Check ServiceImport resources

If the steps above did not indicate an issue, next we check if the ServiceImport resources were properly created for the service you’re trying to access.

Run kubectl get serviceimports --all-namespaces |grep <your-service-name> on the Broker cluster to check if a resource was created for your service. If not, then check the Lighthouse Agent logs on the cluster where the service was created and look for any error or warning messages indicating a failure to create the ServiceImport resource for your service. The most common error is Forbidden if the RBAC wasn’t configured correctly. Depending on the deployment method used, ‘subctl’ or ‘helm’, it should’ve been done for you. Create an issue with relevant log entries.

If the ServiceImport resource was created correctly on the Broker cluster, the next step is to check if it exists on the cluster where you’re trying to access the service. The ServiceImport should exist in the service’s namespace with the same name as the service. If it doesn’t exist, check the logs of the Lighthouse Agent on the cluster where you are trying to access the service. As described earlier, it will most commonly be an issue with RBAC otherwise create an issue with relevant log entries.

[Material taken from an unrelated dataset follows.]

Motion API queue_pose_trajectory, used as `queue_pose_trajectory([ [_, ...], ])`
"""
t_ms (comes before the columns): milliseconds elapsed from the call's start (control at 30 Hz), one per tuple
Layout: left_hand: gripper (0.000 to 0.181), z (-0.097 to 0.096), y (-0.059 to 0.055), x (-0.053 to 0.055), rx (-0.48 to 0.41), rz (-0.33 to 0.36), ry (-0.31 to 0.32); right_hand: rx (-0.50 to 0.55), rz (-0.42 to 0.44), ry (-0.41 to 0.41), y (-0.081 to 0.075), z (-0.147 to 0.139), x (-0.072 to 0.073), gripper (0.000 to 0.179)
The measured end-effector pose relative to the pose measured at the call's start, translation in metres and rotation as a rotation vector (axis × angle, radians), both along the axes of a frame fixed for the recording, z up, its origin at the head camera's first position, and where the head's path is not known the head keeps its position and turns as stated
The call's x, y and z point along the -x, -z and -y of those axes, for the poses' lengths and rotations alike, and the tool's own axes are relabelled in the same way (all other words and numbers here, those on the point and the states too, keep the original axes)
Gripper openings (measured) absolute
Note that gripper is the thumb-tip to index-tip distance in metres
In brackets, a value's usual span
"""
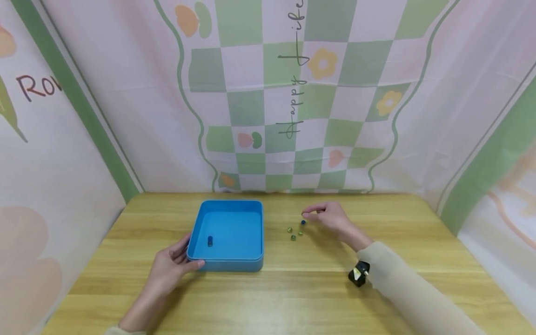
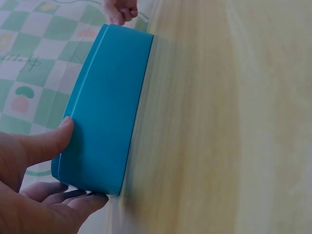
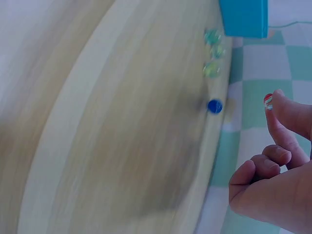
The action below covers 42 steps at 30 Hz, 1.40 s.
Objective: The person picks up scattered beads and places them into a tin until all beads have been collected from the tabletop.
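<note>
My left hand [image 1: 166, 270] grips the front left corner of a blue square box [image 1: 238, 228], its thumb on the front wall and its fingers against the left side. Inside the box, a dark blue marble [image 1: 210, 238] shows close to the left wall, with a darker spot right beside it. Above the table, right of the box, my right hand [image 1: 332, 218] pinches a clear marble with red in it [image 3: 268, 101] between thumb and forefinger. Below those fingertips lies a blue marble [image 1: 303, 222], near three clear greenish marbles, among them a front one [image 1: 293, 237].
The wooden table [image 1: 293, 298] ends at the back against a checkered cloth [image 1: 280, 107], with more cloth on both sides. A small black device [image 1: 359, 273] hangs at my right sleeve [image 1: 402, 274].
</note>
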<state>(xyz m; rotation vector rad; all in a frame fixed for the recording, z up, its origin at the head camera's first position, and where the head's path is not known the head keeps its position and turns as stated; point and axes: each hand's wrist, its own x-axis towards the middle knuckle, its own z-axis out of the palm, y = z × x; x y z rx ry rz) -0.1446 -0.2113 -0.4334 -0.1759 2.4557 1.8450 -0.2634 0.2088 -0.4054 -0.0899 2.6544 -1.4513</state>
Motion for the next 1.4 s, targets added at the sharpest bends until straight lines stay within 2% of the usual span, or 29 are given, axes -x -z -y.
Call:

Check EndpointSlice resources

If the ServiceImport resources are correct, next we check if the EndpointSlice resources were properly created for the service you’re trying to access. Run kubectl get endpointslices --all-namespaces -l multicluster.kubernetes.io/service-name=<your-service-name> on the Broker cluster to check if a resource was created for your Service. If not, then check the Lighthouse Agent logs on the cluster where the Service was created and look for any error or warning messages indicating a failure to create the EndpointSlice resource for your Service. The most common error is Forbidden if the RBAC wasn’t configured correctly. This is supposed to be done automatically during deployment so please file an issue with the relevant log entries.

If the EndpointSlice resource was created correctly on the Broker cluster, the next step is to check if it exists on the cluster where you’re trying to access the Service. The EndpointSlice should exist in the service’s namespace. If it doesn’t exist check the logs of the Lighthouse Agent on the cluster where you are trying to access the Service. As described earlier, it will most commonly be an issue with RBAC so create an issue with relevant log entries.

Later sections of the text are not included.